This is significant because some in India had sought to cast aspersions on Imran Khan, who is expected to form the new government, calling him a puppet of the Pakistan army and even suggesting that the army might have rigged the elections in his favour.
“India desires a prosperous and progressive Pakistan at peace with its neighbours,” said MEA spokesperson Raveesh Kumar.
“We hope that the new Government of Pakistan will work constructively to build a safe, stable, secure and developed South Asia free of terror and violence,” he added.
Khan had reached out to India in his victory speech saying that Pakistan was prepared to walk the extra distance for peace with India. This was immediately followed by Pakistan High Commissioner to India Sohail Mahmood telling TOI in an exclusive interaction that Khan’s victory was a moment of opportunity which the 2 countries needed to seize. Mahmood had also said this was the time to shun old narratives in bilateral ties.
While India remains unsure about Pakistan Army’s intentions and also what stand Khan’s government might take on the issue of terrorism, which is India’s own core concern, official sources here said that there was no denying that Khan’s PTI emerged as the single largest party through a genuine democratic process.

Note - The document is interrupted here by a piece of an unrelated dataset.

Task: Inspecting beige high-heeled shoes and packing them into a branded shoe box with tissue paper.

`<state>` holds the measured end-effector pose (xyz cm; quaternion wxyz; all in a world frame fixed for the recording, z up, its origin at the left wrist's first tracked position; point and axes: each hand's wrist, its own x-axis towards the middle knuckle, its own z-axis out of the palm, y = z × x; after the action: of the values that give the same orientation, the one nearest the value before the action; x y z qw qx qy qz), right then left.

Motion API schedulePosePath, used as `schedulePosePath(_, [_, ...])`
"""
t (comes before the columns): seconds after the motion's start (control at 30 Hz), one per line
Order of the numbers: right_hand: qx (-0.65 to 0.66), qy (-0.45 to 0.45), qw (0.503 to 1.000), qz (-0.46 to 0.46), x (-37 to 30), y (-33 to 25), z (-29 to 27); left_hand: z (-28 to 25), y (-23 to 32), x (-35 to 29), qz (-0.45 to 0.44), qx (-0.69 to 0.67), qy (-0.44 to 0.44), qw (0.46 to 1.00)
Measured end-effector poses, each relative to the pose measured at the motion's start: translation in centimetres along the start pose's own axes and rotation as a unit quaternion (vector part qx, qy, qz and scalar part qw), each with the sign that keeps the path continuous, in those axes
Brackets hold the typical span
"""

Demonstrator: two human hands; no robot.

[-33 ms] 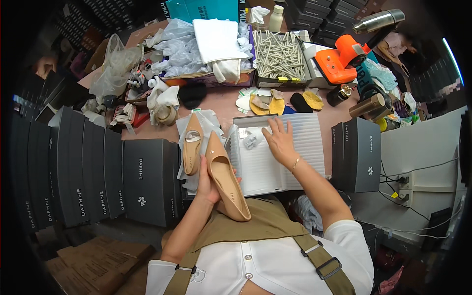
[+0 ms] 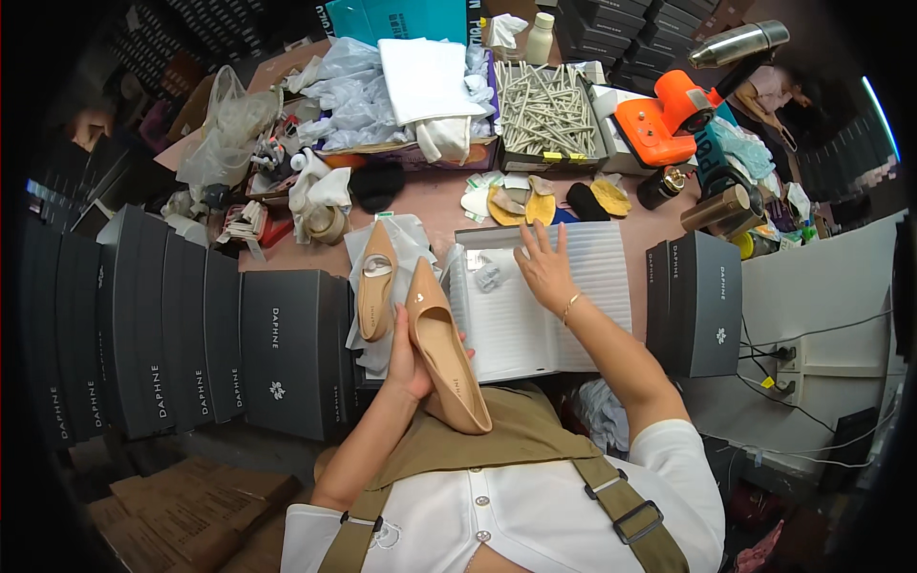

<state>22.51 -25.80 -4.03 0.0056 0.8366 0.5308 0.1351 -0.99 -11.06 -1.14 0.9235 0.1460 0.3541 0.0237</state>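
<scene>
In my left hand (image 2: 409, 363) I hold a beige pointed-toe pump (image 2: 447, 358), its toe toward the table and its heel end over my lap. The fingers wrap round it from beneath. The matching beige pump (image 2: 374, 296) lies just left of it on white tissue paper (image 2: 411, 244), with white stuffing in its toe. My right hand (image 2: 547, 275) is spread open over the white ribbed foam sheet (image 2: 597, 296) that lines an open shoebox (image 2: 468, 232). A small crumpled pale wad (image 2: 487, 278) rests in the box, left of my right fingers.
Dark shoeboxes (image 2: 291, 353) stand along the left, with another pair (image 2: 702, 296) at the right. Behind are a box of pale sticks (image 2: 549, 110), a box of crumpled tissue (image 2: 358, 95) and an orange heat tool (image 2: 659, 124). Yellow and black pads (image 2: 540, 202) lie beyond the open box.
The pump in my left hand has shifted very slightly to the right. My right hand stays spread over the foam sheet.
</scene>
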Motion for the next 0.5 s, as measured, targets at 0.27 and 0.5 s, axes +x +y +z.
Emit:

“Our job is not to take sides. We will respect the verdict of the Pakistani people and it’s a fact that Imran Khan has found support from a vast majority,” said a source.
India’s reaction though, sources said, was only limited to the election process. “We have to wait and see the process of government formation as well. He is still not the PM as he lacks majority. And what he says after he officially becomes PM will be more important,” said an official, adding that for any forward movement Pakistan will have to seriously address India’s concerns.
Indian authorities are still analysing Khan’s comments on India in his speech and there are some concerns here over the manner in which he mentioned the alleged human rights violations in JnK, apart from raising the Kashmir dispute of course. “We have to wait and see if he will speak the language of the army only,” said an official.
Pakistan authorities expressed satisfaction over India’s response. They have repeatedly pointed to India’s former chief election commissioner S Y Quraishi’s comments that he found elections in Pakistan free, fair and transparent. The Indian mission in Islamabad also found no reason to report back that the elections were rigged.
Mahmood had told TOI Friday that, despite what the nay-sayers had to say, the elections took place in a timely manner, as scheduled.
“Despite several terrorist attacks in the run-up to the elections, the political parties and the candidates waged a full, focused and spirited campaign. The people of Pakistan responded with equal courage and enthusiasm. This is a reflection of their unflinching commitment to democracy and to the democratic process,’’ said Mahmood.
It is of significance for Pakistan that these elections were the third consecutive general elections since 2008 and that another elected government, as Mahmood said, had completed its constitutionally-mandated term in May 2018.
Now, we are poised to make another peaceful transition to another elected government,’’ he added.